At this second stage of lockdown easing from April 12, the following easing is due to take effect:

  • Restaurants and pub gardens will be allowed to serve customers sitting outdoors, including alcohol
  • Gyms and spas can reopen for individuals and households
  • Hairdressers, beauty salons and other “close contact services” can reopen
  • UK domestic holidays away from home permitted, with self-contained accommodation able to reopen for use by members of the same household
  • Children allowed to attend indoor play activities, with up to 15 parents or guardians allowed to join them
  • Zoos, theme parks and drive-in cinemas can reopen
  • Libraries and community centres can reopen
  • Weddings attended by up to 15 people can take place.

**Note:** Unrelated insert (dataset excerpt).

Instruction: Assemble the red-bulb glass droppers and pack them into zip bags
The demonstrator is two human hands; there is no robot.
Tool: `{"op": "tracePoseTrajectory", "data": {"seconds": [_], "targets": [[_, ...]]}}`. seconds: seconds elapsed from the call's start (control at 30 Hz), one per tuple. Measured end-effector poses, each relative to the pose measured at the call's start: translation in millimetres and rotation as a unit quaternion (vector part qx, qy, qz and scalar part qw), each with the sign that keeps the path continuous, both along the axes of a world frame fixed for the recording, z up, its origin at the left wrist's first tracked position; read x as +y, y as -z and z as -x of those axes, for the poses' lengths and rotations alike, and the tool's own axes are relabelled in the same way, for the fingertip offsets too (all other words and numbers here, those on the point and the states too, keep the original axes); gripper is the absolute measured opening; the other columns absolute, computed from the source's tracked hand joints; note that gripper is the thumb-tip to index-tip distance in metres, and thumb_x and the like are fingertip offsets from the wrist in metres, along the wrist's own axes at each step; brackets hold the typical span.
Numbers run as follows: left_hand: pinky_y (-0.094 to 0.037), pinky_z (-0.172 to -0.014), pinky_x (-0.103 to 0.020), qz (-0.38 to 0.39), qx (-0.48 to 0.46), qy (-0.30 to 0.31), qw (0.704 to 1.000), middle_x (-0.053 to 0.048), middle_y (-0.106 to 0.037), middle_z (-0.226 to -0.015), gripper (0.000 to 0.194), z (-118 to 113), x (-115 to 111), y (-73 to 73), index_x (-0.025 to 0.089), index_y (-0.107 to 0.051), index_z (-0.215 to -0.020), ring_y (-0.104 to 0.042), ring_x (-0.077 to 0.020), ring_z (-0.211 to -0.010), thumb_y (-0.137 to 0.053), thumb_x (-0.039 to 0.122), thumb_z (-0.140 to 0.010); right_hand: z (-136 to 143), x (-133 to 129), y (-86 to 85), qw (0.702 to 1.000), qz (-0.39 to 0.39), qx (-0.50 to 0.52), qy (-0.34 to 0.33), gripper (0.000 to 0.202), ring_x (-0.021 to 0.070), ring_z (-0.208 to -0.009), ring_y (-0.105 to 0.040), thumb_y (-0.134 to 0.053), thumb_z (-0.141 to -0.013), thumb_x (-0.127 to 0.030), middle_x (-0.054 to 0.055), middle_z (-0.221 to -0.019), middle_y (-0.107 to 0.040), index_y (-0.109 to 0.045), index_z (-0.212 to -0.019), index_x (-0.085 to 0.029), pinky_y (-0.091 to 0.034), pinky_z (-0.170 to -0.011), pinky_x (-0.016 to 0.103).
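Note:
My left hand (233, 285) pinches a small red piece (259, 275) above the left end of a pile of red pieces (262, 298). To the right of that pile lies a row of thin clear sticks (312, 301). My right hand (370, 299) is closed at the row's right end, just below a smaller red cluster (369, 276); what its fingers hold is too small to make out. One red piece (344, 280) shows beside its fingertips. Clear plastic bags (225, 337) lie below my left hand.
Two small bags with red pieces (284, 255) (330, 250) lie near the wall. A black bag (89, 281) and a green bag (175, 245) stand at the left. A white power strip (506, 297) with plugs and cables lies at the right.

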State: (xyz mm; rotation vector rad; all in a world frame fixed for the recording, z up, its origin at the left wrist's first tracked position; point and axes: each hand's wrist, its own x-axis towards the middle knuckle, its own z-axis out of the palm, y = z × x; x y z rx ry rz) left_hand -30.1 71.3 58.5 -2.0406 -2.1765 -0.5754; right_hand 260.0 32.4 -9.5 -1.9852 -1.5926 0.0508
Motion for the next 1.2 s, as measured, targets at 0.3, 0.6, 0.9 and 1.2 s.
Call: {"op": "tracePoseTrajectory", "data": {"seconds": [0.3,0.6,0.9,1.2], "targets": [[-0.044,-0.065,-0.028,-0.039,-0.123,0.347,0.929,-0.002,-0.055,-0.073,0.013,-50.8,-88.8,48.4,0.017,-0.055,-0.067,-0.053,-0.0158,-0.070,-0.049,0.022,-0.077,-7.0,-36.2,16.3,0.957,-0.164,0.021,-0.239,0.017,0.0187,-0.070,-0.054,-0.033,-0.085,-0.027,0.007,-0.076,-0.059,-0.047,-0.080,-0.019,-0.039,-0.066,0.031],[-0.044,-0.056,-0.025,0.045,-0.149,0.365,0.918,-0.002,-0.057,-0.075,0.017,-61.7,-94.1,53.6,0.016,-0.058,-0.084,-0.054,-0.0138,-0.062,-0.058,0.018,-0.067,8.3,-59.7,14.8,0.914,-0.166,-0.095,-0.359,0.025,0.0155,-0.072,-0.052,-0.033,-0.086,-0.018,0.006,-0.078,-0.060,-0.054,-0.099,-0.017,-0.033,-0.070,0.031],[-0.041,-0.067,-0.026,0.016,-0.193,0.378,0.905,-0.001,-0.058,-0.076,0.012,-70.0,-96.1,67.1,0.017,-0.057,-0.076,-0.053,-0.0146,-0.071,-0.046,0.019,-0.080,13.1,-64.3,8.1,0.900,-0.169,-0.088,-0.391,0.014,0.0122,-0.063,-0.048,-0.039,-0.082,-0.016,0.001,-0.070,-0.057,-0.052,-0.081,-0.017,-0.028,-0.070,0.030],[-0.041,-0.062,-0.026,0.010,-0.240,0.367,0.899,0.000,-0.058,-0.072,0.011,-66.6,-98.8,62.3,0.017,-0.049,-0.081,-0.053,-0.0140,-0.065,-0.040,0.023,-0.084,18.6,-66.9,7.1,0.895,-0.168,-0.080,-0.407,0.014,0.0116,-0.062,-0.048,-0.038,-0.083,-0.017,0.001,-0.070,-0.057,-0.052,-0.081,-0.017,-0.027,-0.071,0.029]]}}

In the interim, charity shops can often be accessed online.

Most charity shops will not allow you to make donations to them in-store but may be open to donations through the post.

Once charity shops reopen, donating items will likely be different to how it was before the pandemic.

The Charity Retail Association (CRA) said donations should not be left outside of shop doors or in doorways.

Allison Swaine-Hughes, Retail Director at the British Heart Foundation, said: “Once it is safe for us to reopen and start our collection services again, we will be hugely grateful to receive any clothes, homewares or furniture, all of which will help us continue our vital work to fund heart research.”